(What is being asked) I would like the lines below, from the one with "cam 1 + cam" through the one with "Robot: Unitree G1", copied exactly and without any pictures.

(Data)
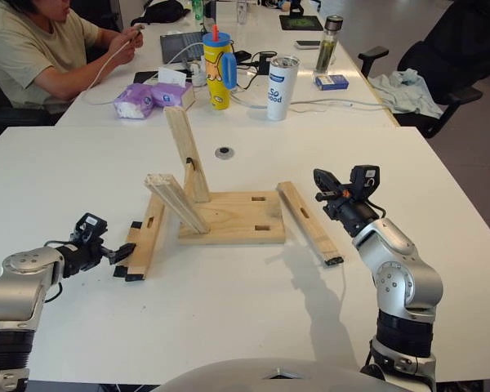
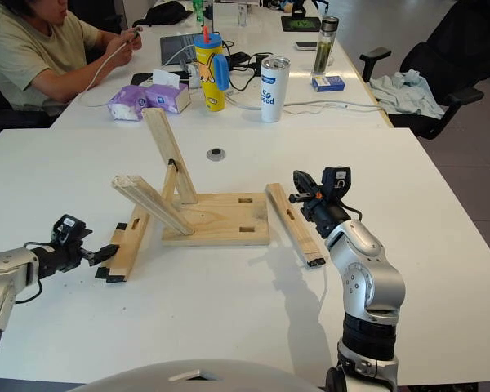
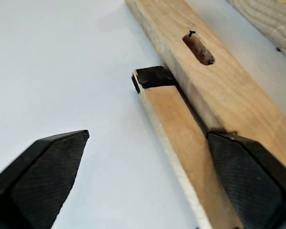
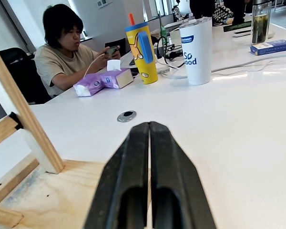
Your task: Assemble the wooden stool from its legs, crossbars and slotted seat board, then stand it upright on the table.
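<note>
1. The slotted seat board (image 1: 237, 219) lies flat in the middle of the white worktop (image 1: 229, 327). Two rectangular slots show near its right edge.
2. Two legs stand on the left part of the board. The far leg (image 1: 184, 151) rises tilted away from the robot. The near leg (image 1: 175, 202) leans strongly to the left, and its top end is over the worktop.
3. A third leg (image 1: 149, 233) lies flat on the worktop, just beside the left edge of the board. The left wrist view shows an oval slot (image 3: 199, 47) in its upper face.
4. A thin crossbar (image 3: 176, 124) with a black end lies along the outer side of this leg, touching it.
5. The left gripper (image 1: 118, 253) is low over the worktop at the near end of the crossbar. Its fingers (image 3: 38, 176) are wide apart, with the crossbar between them. One of the fingers is over the lying leg, and nothing is held.
6. A fourth leg (image 1: 309, 220) lies flat to the right of the board, near it but apart from it.
7. The right gripper (image 1: 322, 184) hangs above the far end of this leg. Its fingers (image 4: 128, 181) are pressed together with nothing between them.
8. A round cable hole (image 1: 224, 152) is in the worktop behind the board.
9. On the next table stand a white tumbler (image 1: 282, 86) and a yellow bottle (image 1: 216, 69).
</note>
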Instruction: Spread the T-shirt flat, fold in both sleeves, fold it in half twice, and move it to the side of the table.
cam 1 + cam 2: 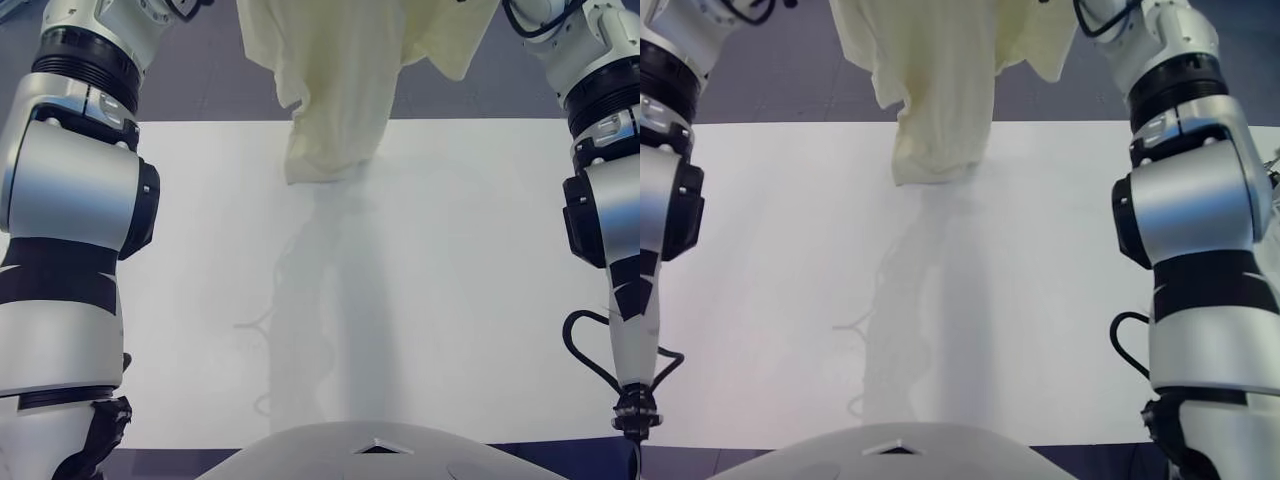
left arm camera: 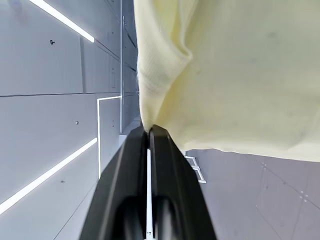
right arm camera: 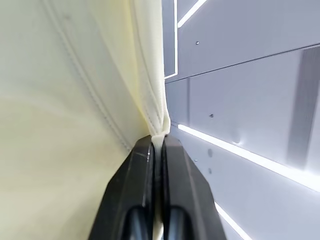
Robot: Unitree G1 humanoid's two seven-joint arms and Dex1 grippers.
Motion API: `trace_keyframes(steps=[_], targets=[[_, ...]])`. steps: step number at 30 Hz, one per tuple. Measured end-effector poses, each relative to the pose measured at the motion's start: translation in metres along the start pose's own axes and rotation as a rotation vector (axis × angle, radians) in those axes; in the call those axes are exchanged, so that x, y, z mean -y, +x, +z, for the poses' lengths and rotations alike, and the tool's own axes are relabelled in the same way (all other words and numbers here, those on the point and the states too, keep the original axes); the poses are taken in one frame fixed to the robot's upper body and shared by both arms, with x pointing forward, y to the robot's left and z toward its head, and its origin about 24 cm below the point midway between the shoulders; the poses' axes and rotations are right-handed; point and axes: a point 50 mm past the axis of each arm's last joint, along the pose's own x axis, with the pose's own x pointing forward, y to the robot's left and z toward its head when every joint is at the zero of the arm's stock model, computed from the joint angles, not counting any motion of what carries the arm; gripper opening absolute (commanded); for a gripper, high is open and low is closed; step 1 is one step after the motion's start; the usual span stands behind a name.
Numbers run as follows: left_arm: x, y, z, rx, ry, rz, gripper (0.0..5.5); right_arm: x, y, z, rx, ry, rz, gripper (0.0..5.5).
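Observation:
A pale yellow T-shirt [image 1: 340, 70] hangs bunched in the air over the far half of the white table [image 1: 450, 300], its lowest fold reaching down to about the table's far part. Both arms are raised at the sides, holding the cloth up high. My left gripper [image 2: 149, 129] is shut on an edge of the T-shirt [image 2: 230, 75], the fabric pinched between its black fingers. My right gripper [image 3: 159, 137] is shut on a seamed hem of the T-shirt [image 3: 65, 100]. A loose sleeve [image 1: 1045, 50] dangles at the right side.
The table's white surface stretches wide below the cloth, with its near edge [image 1: 200, 445] close to me. Dark floor [image 1: 200, 80] lies beyond the far edge. Grey wall panels with light strips [image 3: 250, 90] fill the background behind the grippers.

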Motion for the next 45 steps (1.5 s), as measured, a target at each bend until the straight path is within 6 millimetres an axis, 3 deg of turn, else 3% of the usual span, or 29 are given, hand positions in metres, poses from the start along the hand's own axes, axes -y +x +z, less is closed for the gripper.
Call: trace_keyframes(steps=[6, 11, 15, 19, 23, 29, 32, 35, 38, 41, 43, 45], targets=[[-0.028, 0.001, 0.01, 0.031, 0.073, 0.119, 0.05, 0.034, 0.005, 0.005, 0.026, -0.035, -0.121, 0.0], [-0.016, -0.001, 0.011, 0.088, 0.134, 0.056, 0.05, 0.034, 0.0, -0.001, 0.059, -0.057, -0.088, 0.0], [0.012, -0.01, -0.001, 0.15, 0.152, -0.041, 0.05, 0.0, -0.018, -0.009, 0.16, -0.035, 0.053, 0.0], [0.049, -0.027, -0.013, 0.244, 0.138, -0.164, 0.05, -0.045, -0.058, -0.017, 0.27, 0.044, 0.243, 0.0], [0.064, -0.048, -0.012, 0.348, 0.077, -0.187, 0.05, -0.059, -0.096, -0.018, 0.304, 0.117, 0.356, 0.0], [0.062, -0.101, -0.002, 0.522, -0.028, -0.242, 0.05, -0.014, -0.122, -0.024, 0.255, 0.392, 0.372, 0.0], [0.072, -0.138, 0.006, 0.618, -0.116, -0.429, 0.05, -0.004, -0.142, -0.024, 0.268, 0.546, 0.53, 0.0], [0.098, -0.178, 0.011, 0.665, -0.212, -0.735, 0.05, -0.024, -0.185, -0.014, 0.283, 0.67, 0.915, 0.0], [0.121, -0.198, 0.025, 0.706, -0.278, -0.887, 0.05, -0.057, -0.233, 0.002, 0.278, 0.715, 1.295, 0.0], [0.156, -0.224, 0.046, 0.763, -0.341, -1.035, 0.05, -0.103, -0.29, 0.018, 0.247, 0.658, 1.635, 0.0], [0.182, -0.245, 0.06, 0.791, -0.382, -1.131, 0.05, -0.129, -0.325, 0.021, 0.213, 0.594, 1.774, 0.0], [0.199, -0.266, 0.069, 0.797, -0.415, -1.223, 0.05, -0.136, -0.333, 0.019, 0.203, 0.543, 1.775, 0.0]])
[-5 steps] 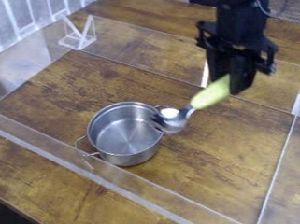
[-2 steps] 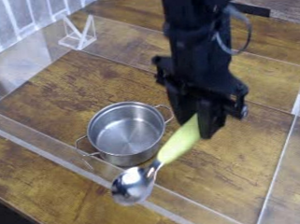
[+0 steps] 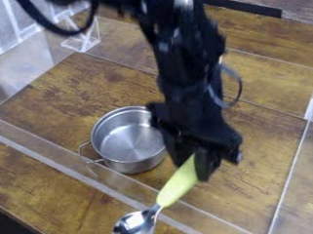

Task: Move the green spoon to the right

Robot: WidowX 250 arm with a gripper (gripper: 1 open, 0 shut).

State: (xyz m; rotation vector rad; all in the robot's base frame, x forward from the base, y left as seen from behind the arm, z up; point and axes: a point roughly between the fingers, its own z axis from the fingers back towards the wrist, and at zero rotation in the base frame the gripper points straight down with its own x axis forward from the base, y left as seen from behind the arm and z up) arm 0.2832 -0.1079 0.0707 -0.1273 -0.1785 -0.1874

(Reply)
cam 1 + cam 2: 
left arm camera: 
right arm camera: 
Robot: Unitree G1 humanoid's two seven-joint arms and Dex1 grippers.

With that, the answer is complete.